During the 1995 Glastonbury Festival, Noel Gallagher had told them how much he liked Exit Planet Dust, and asked if he could sing on a future track, similar to the way Tim Burgess had worked on "Life Is Sweet". They did not think much of the offer at the time, given how busy Gallagher would be with the release of Oasis' (What's the Story) Morning Glory?, plus the complexities of dealing with each other's record companies. However, the duo later worked on a track they thought would benefit from a vocal. They sent Gallagher a tape of what they had done so far. He worked on it overnight, and left a message early next morning that he was ready to record it. The track was called "Setting Sun" and was finally released in September 1996. It entered the UK chart at the top, giving the duo their first ever No. 1 single. "Setting Sun" was backed by a longer instrumental version, and also a new track "Buzz Tracks", which was not much more than a DJ tool.

In 1996, Live at the Social Volume 1 was released by Heavenly Records, which became the Chemical Brothers' first mix CD (excluding Xmas Dust Up, a free album that came in a 1994 issue of NME). It was also the duo's first live album (excluding the EP Live 05)

The Chemical Brothers headlined the Organic '96 Music Festival in the USA on 22 June 1996 at the Snow Valley Ski Resort in Running Springs, California.

In March 1997, the Chemical Brothers released the second track from their forthcoming album. "Block Rockin' Beats" contained a Schoolly D vocal sample and re-working of the bass-line from 23 Skidoo's single "Coup". The NME named it "Single of the Week" and said: "It throbs like your head might if you had just done a length underwater in a swimming pool full of amyl." It later won them a Grammy Award for Best Rock Instrumental Performance.

In the US at this time, "Setting Sun" was sitting at Number 80 in the Billboard Hot 100, after selling around 80,000 copies. Sales from Exit Planet Dust were also around 150,000.

On 7 April 1997, the Chemical Brothers released their second album, Dig Your Own Hole. It was recorded at the band's own south London studio, with the title taken from graffiti on the wall outside. The album was well received, with Mixmag rating it 10/10 and calling it "mad enough to be thrilling, slick enough for not even remotely trendy coffee tables".

During the summer of 1997, the Chemical Brothers toured extensively, particularly in the United States.

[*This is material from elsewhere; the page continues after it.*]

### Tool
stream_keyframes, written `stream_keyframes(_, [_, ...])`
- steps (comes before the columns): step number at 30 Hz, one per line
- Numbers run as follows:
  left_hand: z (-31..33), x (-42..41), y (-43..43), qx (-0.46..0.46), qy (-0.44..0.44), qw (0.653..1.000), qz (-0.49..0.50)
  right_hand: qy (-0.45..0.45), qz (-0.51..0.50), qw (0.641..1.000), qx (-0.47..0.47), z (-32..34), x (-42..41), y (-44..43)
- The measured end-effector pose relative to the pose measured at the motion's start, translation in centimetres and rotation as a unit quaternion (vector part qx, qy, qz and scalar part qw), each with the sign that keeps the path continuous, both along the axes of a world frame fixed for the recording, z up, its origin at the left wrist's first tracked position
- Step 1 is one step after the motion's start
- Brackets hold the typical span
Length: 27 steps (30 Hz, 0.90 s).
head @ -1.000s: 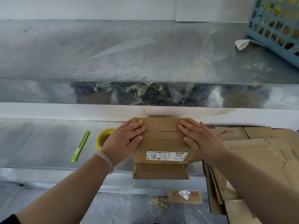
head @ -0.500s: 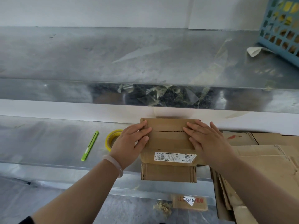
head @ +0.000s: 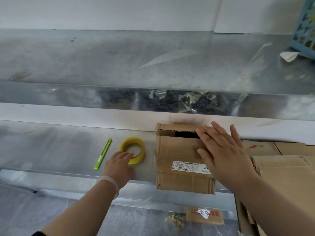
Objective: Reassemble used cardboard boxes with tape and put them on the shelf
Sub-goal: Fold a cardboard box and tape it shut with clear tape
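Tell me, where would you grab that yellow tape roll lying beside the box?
Probably pinch the near wall of the tape roll from above, fingers in the hole, thumb outside. It lies flat on the table with its hole facing up, and the left hand is at that near side.

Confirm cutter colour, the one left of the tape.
The cutter is lime green with a small white patch toward its near end. It shows best in the head view.

Soft, even daylight; glare on metal shelf [head: 119, 62], slight motion blur.
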<state>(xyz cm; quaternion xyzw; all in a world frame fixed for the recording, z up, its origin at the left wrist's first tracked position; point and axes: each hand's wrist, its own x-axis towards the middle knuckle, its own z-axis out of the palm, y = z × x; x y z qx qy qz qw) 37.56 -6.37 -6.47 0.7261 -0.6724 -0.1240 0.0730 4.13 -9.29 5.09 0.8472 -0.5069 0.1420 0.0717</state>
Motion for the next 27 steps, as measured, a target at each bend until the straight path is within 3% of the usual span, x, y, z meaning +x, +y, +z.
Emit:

In August, the Chemical Brothers achieved a rapprochement with the US Dust Brothers, and asked them to remix the forthcoming single "Elektrobank". They themselves also became highly sought after for remixes for other artists. In September, the next single from Dig Your Own Hole, "Elektrobank" was released. In November, the pair played at Dublin's Point Theatre, with support from Carl Cox. They also began a US tour in Detroit.

At the end of the year, Dig Your Own Holes final track, the nine-minute-long "The Private Psychedelic Reel", gave rise to a limited-edition mini-EP of the same name. The B-side consisted of a live version of "Setting Sun", recorded at the Lowlands Festival, Netherlands on 24 August 1997. Also in December, following four sold-out US shows, the Chemical Brothers toured the UK, concluding in a sold-out show at Brixton Academy, London.

In 1998, they concentrated more on DJing, although some remixes did see the light of day, including "I Think I'm in Love" from Spiritualized. Both a vocal remix and an instrumental remix were included in the single release. Each clocked in at over seven-and-a-half minutes. Another remix completed by the Chemical Brothers was "Delta Sun Bottleneck Stomp" by Mercury Rev. This was another extension in the association between the two bands, since Mercury Rev's Jonathon Donahue contributed to "The Private Psychedelic Reel" on Dig Your Own Hole.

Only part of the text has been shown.